== Records provided

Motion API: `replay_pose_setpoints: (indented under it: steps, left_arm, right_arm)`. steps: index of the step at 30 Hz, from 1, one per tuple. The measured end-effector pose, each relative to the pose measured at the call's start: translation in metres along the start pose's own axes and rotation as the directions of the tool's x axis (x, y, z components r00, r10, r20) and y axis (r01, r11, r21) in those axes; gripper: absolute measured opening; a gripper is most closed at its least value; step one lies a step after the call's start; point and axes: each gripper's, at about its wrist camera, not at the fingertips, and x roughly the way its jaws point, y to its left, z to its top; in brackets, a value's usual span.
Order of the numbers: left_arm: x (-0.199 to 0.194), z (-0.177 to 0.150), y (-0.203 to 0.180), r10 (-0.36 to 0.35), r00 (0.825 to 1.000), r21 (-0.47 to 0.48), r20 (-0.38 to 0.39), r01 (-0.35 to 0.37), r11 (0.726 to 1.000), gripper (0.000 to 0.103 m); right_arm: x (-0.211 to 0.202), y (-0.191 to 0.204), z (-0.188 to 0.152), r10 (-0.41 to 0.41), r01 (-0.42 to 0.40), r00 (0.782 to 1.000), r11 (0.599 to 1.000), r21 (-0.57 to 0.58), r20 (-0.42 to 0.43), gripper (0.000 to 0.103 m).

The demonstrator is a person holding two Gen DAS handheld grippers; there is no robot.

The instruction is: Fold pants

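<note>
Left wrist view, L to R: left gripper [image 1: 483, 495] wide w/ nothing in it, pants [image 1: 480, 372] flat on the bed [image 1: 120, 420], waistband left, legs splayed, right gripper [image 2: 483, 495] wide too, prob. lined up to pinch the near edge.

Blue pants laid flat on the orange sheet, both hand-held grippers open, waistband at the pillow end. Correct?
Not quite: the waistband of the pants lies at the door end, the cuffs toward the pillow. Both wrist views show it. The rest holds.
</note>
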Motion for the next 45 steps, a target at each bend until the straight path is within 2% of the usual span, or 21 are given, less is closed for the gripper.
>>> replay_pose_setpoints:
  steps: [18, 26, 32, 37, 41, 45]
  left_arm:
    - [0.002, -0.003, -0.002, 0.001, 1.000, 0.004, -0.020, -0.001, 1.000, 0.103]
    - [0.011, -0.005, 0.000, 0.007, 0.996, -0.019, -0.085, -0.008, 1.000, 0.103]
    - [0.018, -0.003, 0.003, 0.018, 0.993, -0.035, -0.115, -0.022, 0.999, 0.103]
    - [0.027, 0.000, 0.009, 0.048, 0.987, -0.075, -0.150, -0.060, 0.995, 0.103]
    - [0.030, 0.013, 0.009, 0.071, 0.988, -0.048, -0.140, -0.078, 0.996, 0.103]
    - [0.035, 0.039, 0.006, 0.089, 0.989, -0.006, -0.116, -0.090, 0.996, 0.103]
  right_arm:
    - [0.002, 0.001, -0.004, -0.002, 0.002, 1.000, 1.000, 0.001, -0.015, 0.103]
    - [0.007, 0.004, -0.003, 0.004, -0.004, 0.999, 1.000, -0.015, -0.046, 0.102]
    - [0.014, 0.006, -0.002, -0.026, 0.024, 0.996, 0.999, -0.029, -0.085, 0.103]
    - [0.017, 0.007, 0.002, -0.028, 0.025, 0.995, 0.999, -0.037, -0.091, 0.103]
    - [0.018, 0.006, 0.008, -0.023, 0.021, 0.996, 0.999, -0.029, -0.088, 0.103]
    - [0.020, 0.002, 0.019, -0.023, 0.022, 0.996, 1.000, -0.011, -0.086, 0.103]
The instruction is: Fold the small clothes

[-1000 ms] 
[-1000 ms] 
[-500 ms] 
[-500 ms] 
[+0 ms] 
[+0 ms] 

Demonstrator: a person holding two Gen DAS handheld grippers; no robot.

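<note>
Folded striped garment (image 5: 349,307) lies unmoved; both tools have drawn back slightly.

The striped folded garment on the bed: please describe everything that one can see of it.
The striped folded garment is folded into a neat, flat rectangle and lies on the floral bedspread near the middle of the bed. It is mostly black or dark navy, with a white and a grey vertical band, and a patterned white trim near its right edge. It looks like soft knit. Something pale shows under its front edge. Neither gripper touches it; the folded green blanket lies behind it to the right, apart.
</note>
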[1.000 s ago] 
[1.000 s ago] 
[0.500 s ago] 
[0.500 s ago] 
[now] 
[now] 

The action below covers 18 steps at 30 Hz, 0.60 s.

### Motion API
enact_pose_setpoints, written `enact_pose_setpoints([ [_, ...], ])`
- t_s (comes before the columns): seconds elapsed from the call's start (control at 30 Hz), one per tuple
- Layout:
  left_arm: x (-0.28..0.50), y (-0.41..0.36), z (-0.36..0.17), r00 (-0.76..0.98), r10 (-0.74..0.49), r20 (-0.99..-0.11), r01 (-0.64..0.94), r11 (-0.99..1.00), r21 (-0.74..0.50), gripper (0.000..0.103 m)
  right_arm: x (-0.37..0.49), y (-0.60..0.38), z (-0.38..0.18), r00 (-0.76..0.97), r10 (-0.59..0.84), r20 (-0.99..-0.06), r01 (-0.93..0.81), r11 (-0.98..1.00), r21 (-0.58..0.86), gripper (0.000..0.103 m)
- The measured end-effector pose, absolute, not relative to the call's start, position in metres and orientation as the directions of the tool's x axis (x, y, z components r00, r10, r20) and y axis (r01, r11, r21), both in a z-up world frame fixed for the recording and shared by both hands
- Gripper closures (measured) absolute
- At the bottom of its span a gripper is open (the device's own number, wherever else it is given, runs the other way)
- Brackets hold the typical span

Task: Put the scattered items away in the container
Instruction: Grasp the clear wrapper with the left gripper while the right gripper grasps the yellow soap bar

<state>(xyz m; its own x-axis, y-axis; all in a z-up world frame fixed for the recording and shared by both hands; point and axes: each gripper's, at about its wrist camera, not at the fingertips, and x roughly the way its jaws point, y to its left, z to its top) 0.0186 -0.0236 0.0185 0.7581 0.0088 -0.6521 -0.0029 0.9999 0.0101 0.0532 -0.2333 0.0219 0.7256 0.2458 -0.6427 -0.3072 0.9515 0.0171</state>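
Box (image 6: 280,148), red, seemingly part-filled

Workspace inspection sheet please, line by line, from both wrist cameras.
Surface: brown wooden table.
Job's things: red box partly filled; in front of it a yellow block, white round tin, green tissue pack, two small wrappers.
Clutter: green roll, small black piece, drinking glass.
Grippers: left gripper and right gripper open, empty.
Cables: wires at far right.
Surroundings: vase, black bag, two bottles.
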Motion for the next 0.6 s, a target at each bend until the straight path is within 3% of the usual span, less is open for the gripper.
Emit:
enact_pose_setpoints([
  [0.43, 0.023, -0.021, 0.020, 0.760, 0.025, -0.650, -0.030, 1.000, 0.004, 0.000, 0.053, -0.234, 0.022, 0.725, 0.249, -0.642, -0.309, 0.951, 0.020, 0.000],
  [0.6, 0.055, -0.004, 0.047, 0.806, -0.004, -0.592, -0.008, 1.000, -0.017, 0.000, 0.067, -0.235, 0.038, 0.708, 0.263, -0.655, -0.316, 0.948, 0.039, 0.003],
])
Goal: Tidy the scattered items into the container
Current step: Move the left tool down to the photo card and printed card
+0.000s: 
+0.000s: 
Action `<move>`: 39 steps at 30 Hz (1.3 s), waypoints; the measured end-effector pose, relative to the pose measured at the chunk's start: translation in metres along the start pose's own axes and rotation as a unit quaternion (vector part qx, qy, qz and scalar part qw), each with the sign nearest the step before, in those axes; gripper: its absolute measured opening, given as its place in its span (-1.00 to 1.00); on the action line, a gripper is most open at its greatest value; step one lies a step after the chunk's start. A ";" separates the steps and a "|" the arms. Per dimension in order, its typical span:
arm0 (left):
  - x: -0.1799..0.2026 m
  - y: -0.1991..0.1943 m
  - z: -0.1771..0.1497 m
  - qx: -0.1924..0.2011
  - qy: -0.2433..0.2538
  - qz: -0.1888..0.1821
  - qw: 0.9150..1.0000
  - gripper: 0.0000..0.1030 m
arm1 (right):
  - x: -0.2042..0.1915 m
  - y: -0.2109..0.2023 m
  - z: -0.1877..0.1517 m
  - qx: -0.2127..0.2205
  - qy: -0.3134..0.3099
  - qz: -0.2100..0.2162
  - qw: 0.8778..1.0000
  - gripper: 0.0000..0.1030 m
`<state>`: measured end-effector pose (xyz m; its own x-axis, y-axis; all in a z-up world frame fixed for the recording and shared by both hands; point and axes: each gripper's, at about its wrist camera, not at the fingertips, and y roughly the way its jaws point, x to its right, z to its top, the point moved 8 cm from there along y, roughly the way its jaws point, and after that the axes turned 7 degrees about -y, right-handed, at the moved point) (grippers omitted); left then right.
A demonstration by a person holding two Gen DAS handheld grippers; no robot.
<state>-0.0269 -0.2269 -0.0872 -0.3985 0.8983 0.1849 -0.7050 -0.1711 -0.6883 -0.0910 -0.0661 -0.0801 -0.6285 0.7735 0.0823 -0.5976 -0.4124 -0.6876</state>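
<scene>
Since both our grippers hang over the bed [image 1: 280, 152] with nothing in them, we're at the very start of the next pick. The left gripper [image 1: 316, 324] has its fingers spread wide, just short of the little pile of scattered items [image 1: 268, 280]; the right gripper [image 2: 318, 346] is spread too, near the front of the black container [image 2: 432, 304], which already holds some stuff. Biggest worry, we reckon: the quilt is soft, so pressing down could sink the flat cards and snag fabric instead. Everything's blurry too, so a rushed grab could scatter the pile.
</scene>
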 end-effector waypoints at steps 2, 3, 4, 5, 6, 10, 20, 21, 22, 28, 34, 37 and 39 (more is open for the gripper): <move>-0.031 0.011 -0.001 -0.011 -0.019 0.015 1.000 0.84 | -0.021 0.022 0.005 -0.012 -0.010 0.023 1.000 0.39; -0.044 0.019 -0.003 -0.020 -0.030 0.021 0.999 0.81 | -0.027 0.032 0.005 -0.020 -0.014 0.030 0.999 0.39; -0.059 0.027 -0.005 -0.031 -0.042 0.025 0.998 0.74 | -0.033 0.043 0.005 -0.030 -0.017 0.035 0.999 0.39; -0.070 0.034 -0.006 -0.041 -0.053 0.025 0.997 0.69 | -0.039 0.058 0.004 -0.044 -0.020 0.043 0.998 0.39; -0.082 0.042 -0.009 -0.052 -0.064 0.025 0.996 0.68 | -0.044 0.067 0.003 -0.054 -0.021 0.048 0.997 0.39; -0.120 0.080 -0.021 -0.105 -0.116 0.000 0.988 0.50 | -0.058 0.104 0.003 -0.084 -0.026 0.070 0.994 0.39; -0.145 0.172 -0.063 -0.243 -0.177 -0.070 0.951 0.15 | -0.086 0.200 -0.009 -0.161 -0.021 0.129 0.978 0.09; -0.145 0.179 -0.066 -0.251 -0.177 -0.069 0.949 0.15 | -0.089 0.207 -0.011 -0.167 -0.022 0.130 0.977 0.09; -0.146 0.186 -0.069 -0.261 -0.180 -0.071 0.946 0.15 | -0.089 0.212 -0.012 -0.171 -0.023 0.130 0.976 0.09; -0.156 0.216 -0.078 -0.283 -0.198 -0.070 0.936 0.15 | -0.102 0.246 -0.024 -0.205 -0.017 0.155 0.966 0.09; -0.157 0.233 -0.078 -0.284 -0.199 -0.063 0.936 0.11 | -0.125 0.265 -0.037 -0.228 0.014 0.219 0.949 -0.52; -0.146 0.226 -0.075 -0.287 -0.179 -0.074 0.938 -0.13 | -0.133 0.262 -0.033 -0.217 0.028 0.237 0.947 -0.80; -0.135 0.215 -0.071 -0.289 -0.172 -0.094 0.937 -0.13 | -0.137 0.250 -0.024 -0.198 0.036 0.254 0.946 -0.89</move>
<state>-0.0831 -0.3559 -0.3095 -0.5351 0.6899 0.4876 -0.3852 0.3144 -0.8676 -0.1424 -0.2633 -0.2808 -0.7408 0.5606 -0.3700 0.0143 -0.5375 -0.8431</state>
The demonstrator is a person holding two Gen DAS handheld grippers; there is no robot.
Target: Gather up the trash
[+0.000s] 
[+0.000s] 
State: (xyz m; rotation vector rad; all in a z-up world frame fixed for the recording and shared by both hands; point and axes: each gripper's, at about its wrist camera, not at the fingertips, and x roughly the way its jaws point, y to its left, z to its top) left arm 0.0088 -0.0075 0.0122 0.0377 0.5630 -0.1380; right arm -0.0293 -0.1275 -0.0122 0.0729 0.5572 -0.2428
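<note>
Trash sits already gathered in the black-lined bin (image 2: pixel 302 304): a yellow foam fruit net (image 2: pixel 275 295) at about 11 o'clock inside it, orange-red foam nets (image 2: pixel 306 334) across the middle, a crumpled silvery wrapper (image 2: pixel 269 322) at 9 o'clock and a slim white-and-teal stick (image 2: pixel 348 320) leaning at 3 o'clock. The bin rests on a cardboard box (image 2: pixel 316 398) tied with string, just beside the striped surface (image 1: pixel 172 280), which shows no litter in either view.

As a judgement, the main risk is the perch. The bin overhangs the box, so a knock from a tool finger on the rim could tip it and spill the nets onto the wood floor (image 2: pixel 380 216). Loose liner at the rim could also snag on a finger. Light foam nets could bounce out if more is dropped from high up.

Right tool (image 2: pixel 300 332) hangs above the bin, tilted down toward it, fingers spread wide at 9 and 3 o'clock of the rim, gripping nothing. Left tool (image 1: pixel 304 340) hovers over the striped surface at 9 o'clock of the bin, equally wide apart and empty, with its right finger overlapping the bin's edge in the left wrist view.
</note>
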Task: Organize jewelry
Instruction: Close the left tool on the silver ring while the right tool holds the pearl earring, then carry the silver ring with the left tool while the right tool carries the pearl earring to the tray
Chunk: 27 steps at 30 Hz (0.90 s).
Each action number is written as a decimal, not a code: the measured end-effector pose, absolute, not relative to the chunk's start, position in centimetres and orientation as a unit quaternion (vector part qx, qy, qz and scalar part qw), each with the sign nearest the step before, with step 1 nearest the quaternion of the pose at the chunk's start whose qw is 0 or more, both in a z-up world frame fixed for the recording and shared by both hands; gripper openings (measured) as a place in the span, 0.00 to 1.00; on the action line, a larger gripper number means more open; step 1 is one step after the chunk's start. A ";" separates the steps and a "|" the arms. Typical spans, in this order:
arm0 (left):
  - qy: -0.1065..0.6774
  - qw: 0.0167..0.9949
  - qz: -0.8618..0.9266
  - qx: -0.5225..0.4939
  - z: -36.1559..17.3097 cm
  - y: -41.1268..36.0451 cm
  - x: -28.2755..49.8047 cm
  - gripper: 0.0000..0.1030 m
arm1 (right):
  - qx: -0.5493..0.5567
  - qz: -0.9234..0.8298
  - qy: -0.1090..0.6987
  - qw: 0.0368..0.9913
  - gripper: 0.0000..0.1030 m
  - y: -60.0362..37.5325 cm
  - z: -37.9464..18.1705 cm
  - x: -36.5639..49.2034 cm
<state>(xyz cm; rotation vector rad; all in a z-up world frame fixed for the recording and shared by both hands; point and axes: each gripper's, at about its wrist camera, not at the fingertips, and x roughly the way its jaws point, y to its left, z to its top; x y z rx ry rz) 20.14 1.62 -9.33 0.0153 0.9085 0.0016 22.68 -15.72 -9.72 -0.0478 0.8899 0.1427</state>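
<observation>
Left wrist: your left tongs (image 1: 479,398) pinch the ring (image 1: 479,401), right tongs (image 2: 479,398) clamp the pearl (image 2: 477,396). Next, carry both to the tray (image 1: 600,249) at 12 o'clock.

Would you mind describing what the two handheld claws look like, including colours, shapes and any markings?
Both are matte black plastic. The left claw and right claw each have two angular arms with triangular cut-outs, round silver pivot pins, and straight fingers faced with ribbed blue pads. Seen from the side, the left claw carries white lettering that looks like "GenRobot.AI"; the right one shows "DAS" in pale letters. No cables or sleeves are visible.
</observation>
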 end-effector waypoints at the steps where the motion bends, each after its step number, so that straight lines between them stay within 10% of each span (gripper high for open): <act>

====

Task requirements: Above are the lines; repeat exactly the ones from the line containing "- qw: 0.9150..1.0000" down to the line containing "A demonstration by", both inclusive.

Final answer:
  - qw: 0.9150..1.0000
  - gripper: 0.0000..0.1030 m
arm1 (right):
  - x: -0.2042..0.1915 m
  - y: -0.2109..0.2023 m
  - z: -0.1877..0.1517 m
  - qx: -0.2127..0.2205
  - qy: -0.3134..0.3099
  - qz: -0.2100..0.2162
  - qw: 0.8778..1.0000
  - gripper: 0.0000..0.1030 m
`<state>`: measured end-effector pose (xyz m; its own x-axis, y-axis; all in a z-up world frame fixed for the recording and shared by both hands; point and axes: each gripper's, at about its wrist camera, not at the fingertips, and y roughly the way its jaws point, x to its right, z to its top, the point moved 8 cm from there along y, roughly the way its jaws point, and after that the axes turned 7 degrees about -y, right-handed, at the moved point) (grippers omitted); left then right.
A demonstration by a person holding two Gen DAS handheld grippers; no robot.

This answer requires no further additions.